While the Nueva Ola Fronteriza movement surges along the Mexican side of the border, less certain is whether the new music, and the message it contains, will resonate in the U.S. southwest, where Narco Corridos have been wildly popular for more than a decade. In 2004, just a short time after Narco Corridos had crossed over to a U.S. audience, the BBC reported that: "In the U.S. the market for Mexican regional music, including narco corridos, is worth about $300 million a year, with Los Angeles being the hub of the narco corrido industry. Los Tigres' most recent album sold nearly 500,000 copies in the U.S. alone.”



But the Narco Corrido craze is ancient history to today's youth – they were in diapers when Los Tigres del Norte first made a splash in the impoverished barrios of East L.A. -- who are filling stadiums across northern Mexico, and whose music is redefining the cultural scene in Ciudad Juarez.


Meanwhile, a different cultural movement is afoot to reclaim public spaces for visual and culinary art that is changing the way people think about Tijuana, another Mexican border town deeply scarred by cartel violence.


Tijuana’s mean streets re-imagined


All it took was The New Yorker magazine praising Javier Plascencia, chef and owner of Tijuana’s Mision 19 restaurant in January, 2012, to shift all eyes to the famed Baja, California border city as a hotspot of culinary innovation. "Unlike other Mexican states, whose food traditions go back hundreds of years and are rigidly codified, Baja has no established regional cuisine," wrote Dana Goodyear in the article. "Plascencia’s mission is to… turn Tijuana into a site of gourmet pilgrimage.
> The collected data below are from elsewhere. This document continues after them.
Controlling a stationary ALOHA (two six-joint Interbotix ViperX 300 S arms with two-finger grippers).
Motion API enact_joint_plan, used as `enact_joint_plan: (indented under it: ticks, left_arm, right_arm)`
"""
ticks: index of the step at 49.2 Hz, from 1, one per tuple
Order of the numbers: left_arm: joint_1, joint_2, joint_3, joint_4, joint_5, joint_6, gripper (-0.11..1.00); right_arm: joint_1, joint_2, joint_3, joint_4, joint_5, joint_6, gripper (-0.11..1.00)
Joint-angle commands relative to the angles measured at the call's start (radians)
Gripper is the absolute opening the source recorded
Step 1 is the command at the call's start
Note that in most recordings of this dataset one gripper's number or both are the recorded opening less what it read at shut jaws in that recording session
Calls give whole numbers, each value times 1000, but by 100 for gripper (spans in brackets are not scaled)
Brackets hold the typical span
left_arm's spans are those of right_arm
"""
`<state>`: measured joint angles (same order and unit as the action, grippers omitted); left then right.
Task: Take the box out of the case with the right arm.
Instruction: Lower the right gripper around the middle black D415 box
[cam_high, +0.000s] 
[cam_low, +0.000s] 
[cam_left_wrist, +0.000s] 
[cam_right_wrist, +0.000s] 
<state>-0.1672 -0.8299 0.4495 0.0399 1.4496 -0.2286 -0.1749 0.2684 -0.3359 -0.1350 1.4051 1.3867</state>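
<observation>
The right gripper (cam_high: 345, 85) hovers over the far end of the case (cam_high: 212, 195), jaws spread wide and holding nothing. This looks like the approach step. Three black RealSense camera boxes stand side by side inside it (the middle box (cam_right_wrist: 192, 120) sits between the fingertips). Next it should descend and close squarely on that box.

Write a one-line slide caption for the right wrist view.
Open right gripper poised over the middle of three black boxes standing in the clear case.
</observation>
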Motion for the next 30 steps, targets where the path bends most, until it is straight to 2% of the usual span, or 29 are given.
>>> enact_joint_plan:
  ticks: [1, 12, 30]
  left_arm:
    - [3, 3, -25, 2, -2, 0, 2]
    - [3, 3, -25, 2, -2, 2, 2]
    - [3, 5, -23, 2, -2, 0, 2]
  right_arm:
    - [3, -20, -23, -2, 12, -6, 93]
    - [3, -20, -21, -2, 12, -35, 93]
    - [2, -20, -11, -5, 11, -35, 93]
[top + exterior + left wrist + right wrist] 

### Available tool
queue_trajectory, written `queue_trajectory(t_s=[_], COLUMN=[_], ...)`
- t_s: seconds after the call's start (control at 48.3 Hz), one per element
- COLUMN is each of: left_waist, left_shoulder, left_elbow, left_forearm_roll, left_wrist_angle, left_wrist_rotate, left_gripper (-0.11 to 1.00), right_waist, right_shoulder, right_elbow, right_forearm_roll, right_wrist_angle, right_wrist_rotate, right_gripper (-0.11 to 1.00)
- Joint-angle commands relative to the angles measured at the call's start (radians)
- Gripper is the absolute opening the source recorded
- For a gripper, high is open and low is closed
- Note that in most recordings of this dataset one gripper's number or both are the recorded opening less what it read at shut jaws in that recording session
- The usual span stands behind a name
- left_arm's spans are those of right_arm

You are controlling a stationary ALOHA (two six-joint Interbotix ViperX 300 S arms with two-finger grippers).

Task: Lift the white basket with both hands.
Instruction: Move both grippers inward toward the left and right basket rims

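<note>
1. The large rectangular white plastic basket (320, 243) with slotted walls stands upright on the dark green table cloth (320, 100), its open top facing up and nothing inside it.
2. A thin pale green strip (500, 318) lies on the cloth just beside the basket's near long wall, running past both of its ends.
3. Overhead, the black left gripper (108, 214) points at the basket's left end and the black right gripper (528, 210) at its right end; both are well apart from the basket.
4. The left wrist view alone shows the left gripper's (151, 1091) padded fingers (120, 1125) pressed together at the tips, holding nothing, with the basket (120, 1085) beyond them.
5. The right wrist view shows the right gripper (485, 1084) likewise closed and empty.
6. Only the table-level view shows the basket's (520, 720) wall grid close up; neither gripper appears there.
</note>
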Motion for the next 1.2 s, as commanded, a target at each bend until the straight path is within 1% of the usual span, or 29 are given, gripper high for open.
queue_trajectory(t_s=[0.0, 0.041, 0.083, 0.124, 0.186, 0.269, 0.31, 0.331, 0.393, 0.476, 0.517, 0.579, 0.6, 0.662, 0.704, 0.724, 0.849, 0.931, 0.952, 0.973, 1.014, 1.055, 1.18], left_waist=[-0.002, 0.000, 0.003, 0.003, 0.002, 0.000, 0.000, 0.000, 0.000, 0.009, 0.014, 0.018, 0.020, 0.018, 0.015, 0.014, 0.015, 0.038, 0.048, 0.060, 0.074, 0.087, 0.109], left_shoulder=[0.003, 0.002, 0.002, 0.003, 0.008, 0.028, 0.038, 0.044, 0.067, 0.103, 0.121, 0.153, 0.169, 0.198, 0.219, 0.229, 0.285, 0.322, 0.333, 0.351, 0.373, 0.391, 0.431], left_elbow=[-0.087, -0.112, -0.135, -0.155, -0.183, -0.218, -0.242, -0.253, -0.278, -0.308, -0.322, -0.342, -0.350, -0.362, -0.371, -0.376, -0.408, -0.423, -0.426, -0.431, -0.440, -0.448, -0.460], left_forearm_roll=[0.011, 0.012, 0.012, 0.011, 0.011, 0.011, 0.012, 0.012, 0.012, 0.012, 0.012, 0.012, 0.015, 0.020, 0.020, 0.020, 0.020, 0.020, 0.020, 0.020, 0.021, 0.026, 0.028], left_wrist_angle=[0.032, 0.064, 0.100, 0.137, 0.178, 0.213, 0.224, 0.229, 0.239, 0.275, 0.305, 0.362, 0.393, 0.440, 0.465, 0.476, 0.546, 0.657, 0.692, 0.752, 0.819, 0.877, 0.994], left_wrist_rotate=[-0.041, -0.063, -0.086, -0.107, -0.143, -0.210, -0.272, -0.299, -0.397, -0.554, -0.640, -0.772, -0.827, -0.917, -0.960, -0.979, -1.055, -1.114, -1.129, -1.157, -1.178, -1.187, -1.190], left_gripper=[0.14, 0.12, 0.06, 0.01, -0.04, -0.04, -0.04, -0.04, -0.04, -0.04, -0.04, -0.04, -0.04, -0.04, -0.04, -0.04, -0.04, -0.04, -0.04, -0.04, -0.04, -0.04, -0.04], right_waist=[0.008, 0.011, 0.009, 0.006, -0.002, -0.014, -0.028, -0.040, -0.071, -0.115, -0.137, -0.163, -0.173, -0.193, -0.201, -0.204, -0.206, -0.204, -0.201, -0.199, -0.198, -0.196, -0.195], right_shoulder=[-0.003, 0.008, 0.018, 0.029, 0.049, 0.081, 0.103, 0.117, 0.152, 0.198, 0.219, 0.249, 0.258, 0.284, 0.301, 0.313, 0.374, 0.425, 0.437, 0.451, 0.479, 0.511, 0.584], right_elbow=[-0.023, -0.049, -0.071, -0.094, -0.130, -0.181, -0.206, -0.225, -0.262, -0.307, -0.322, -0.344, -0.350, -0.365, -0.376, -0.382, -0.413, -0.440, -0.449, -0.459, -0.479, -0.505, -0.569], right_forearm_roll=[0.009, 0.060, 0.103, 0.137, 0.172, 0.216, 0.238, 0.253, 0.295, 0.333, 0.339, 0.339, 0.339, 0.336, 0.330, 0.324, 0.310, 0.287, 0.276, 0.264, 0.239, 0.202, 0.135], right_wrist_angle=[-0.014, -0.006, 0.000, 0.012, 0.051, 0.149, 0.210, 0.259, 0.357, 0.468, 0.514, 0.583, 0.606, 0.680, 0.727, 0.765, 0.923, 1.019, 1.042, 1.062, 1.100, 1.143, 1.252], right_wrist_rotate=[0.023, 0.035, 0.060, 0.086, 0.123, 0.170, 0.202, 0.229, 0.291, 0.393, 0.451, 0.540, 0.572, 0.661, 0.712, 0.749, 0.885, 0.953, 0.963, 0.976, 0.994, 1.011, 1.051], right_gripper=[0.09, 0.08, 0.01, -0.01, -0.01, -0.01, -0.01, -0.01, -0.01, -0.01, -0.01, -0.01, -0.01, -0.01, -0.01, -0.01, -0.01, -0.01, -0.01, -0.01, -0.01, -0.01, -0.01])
Given the city’s recent history, this is a particularly challenging task. Mexico is regarded as the world’s kidnapping capital and even though conditions have improved, the popular perception of Tijuana as unsafe remains." As a result of Goodyear’s review, well-heeled San Diegans are now prepared to wait weeks for a reservation and trek to Tijuana to have Plascencia prepare them dinner.


Since then, Tijuana has been singled out and praised in various media outlets for the revival of its murals, the renovation of its public spaces, for going green by planting thousands of new trees, and even for inspiring a signature "look" for tattoos.


Reporter Jill Holslin praised "the new, hip Tijuana" in the pages of At The Edges, heralding the revival of two public spaces – Pasaje Gomez and Plaza Madero -- that until recently had been virtually abandoned out of fear of violence. Both places now attract middle-class Mexicans -- and Californians -- who appear as relaxed, easy-going citizens enjoying afternoons of leisure, without a care in the world.


The result of the recent changes is electrifying, and exemplifies the resilience of Mexican border communities that have for so long been terrorized by violence. The reality of Tijuana’s recent triumphs sits in contrast to the hysterical portrayal of Tijuana in last year's film by Oliver Stone, Savages.


There's a saying for this in Spanish, of course: “No hay mal que cien años dure,” meaning, “There is no evil that will last a hundred years.” A generation of young Mexicans living along the border is proving that proverb right.